◆ What is expected
Please print the records below exactly as they are written.

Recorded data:
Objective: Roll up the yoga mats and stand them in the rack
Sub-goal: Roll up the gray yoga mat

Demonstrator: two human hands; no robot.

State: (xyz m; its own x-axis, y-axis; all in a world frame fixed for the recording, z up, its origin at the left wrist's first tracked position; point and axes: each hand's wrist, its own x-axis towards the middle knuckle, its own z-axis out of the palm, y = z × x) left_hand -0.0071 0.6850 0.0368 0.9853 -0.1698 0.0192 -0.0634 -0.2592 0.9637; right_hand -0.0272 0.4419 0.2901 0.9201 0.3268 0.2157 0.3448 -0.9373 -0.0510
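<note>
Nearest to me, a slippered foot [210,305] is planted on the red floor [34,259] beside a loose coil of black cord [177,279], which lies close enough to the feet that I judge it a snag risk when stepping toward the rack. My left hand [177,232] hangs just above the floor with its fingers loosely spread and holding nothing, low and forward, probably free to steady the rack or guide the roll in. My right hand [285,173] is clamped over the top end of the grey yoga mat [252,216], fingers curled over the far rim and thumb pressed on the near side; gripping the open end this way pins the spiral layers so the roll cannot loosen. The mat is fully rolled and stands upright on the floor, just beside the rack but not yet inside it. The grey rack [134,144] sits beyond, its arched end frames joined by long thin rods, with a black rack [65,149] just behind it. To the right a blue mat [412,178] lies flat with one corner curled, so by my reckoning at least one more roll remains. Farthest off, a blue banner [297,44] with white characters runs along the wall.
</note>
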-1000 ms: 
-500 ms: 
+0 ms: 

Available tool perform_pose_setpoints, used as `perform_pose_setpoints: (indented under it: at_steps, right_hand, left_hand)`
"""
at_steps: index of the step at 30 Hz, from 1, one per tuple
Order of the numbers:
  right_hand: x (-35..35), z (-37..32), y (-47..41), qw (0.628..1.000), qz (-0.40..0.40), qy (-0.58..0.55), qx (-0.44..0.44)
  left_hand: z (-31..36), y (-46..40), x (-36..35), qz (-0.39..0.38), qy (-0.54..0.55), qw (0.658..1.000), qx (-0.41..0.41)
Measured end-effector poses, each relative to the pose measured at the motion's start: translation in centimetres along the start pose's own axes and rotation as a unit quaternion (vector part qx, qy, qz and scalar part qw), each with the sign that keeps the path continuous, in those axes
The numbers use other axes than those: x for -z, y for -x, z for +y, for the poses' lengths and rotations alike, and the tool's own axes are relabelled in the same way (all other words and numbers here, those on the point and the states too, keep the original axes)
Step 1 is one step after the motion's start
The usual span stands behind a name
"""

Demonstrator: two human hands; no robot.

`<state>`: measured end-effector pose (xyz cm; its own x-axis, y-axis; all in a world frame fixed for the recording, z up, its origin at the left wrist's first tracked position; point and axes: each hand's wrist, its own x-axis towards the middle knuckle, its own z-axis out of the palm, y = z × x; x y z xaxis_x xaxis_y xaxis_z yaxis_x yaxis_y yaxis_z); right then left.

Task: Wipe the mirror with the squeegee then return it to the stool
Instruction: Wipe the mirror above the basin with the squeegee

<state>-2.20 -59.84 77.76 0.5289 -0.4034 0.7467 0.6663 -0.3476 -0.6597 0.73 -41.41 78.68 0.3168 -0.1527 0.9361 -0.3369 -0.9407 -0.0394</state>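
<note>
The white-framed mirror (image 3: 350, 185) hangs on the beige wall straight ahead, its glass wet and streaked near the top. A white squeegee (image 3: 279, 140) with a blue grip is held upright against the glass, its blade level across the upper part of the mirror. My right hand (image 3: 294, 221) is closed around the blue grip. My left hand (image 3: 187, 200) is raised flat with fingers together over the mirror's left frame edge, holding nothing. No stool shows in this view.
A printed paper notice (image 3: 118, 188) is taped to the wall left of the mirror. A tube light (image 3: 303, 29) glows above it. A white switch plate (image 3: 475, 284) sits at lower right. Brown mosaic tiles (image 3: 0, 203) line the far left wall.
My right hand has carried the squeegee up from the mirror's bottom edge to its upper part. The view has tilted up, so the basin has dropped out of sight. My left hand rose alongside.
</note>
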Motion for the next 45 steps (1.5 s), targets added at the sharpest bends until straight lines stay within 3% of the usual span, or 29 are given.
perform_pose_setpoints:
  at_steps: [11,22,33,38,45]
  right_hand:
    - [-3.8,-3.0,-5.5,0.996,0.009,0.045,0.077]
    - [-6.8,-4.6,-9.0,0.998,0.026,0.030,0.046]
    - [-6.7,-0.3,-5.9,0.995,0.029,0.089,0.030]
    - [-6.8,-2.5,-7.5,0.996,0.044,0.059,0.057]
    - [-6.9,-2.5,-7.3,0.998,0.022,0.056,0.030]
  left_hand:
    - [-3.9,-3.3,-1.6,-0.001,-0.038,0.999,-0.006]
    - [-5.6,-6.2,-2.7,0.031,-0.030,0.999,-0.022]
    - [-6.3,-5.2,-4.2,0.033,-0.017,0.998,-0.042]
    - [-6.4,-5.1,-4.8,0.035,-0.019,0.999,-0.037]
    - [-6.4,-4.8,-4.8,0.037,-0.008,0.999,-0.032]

◆ Task output
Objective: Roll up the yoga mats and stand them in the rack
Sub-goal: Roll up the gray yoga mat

Demonstrator: two human hands; no robot.

State: (xyz m; its own x-axis, y-axis; all in a world frame fixed for the recording, z up, its origin at the left wrist's first tracked position; point and axes: each hand's wrist, its own x-axis towards the middle knuckle, its own z-axis out of the palm, y = z × x) left_hand -0.0071 0.6850 0.0368 0.9853 -0.1698 0.0192 -0.0634 -0.2592 0.9637; right_hand -0.0272 0.4419 0.2901 0.9201 0.3268 0.2157 0.3448 -0.9373 -0.0510
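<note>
Nearest to me, a slippered foot [210,305] is planted on the red floor [34,259] beside a loose coil of black cord [177,279], which lies close enough to the feet that I judge it a snag risk when stepping toward the rack. My left hand [177,232] hangs just above the floor with its fingers loosely spread and holding nothing, low and forward, probably free to steady the rack or guide the roll in. My right hand [285,173] is clamped over the top end of the grey yoga mat [252,216], fingers curled over the far rim and thumb pressed on the near side; gripping the open end this way pins the spiral layers so the roll cannot loosen. The mat is fully rolled and stands upright on the floor, just beside the rack but not yet inside it. The grey rack [134,144] sits beyond, its arched end frames joined by long thin rods, with a black rack [65,149] just behind it. To the right a blue mat [412,178] lies flat with one corner curled, so by my reckoning at least one more roll remains. Farthest off, a blue banner [297,44] with white characters runs along the wall.
</note>
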-1000 ms: 
-500 ms: 
+0 ms: 

Available tool perform_pose_setpoints, used as `perform_pose_setpoints: (indented under it: at_steps, right_hand, left_hand)`
"""
at_steps: index of the step at 30 Hz, from 1, one per tuple
Order of the numbers:
  right_hand: x (-35..35), z (-37..32), y (-47..41), qw (0.628..1.000), qz (-0.40..0.40), qy (-0.58..0.55), qx (-0.44..0.44)
  left_hand: z (-31..36), y (-46..40), x (-36..35), qz (-0.39..0.38), qy (-0.54..0.55), qw (0.658..1.000), qx (-0.41..0.41)
Measured end-effector poses, each relative to the pose measured at the motion's start: translation in centimetres along the start pose's own axes and rotation as a unit quaternion (vector part qx, qy, qz and scalar part qw), each with the sign that keeps the path continuous, in those axes
The numbers use other axes than those: x for -z, y for -x, z for +y, for the poses' lengths and rotations alike, and the tool's own axes are relabelled in the same way (all other words and numbers here, those on the point and the states too, keep the original axes)
Step 1 is one step after the motion's start
The usual span stands behind a name
"""

Demonstrator: two human hands; no robot.

`<state>`: measured end-effector pose (xyz cm; its own x-axis, y-axis; all in a world frame fixed for the recording, z up, its origin at the left wrist's first tracked position; point and axes: each hand's wrist, its own x-axis towards the middle knuckle, its own z-axis out of the palm, y = z × x; x y z xaxis_x xaxis_y xaxis_z yaxis_x yaxis_y yaxis_z); right then left.

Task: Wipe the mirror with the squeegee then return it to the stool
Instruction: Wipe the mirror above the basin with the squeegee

<state>-2.20 -59.84 77.76 0.5289 -0.4034 0.7467 0.6663 -0.3476 -0.6597 0.73 -41.41 78.68 0.3168 -0.1527 0.9361 -0.3369 -0.9407 -0.0394</state>
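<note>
The white-framed mirror (image 3: 350, 185) hangs on the beige wall straight ahead, its glass wet and streaked near the top. A white squeegee (image 3: 279, 140) with a blue grip is held upright against the glass, its blade level across the upper part of the mirror. My right hand (image 3: 294, 221) is closed around the blue grip. My left hand (image 3: 187, 200) is raised flat with fingers together over the mirror's left frame edge, holding nothing. No stool shows in this view.
A printed paper notice (image 3: 118, 188) is taped to the wall left of the mirror. A tube light (image 3: 303, 29) glows above it. A white switch plate (image 3: 475, 284) sits at lower right. Brown mosaic tiles (image 3: 0, 203) line the far left wall.
My right hand has carried the squeegee up from the mirror's bottom edge to its upper part. The view has tilted up, so the basin has dropped out of sight. My left hand rose alongside.
</note>
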Motion for the next 45 steps (1.5 s), targets added at the sharpest bends until straight lines stay within 3% of the usual span, or 29 are given.
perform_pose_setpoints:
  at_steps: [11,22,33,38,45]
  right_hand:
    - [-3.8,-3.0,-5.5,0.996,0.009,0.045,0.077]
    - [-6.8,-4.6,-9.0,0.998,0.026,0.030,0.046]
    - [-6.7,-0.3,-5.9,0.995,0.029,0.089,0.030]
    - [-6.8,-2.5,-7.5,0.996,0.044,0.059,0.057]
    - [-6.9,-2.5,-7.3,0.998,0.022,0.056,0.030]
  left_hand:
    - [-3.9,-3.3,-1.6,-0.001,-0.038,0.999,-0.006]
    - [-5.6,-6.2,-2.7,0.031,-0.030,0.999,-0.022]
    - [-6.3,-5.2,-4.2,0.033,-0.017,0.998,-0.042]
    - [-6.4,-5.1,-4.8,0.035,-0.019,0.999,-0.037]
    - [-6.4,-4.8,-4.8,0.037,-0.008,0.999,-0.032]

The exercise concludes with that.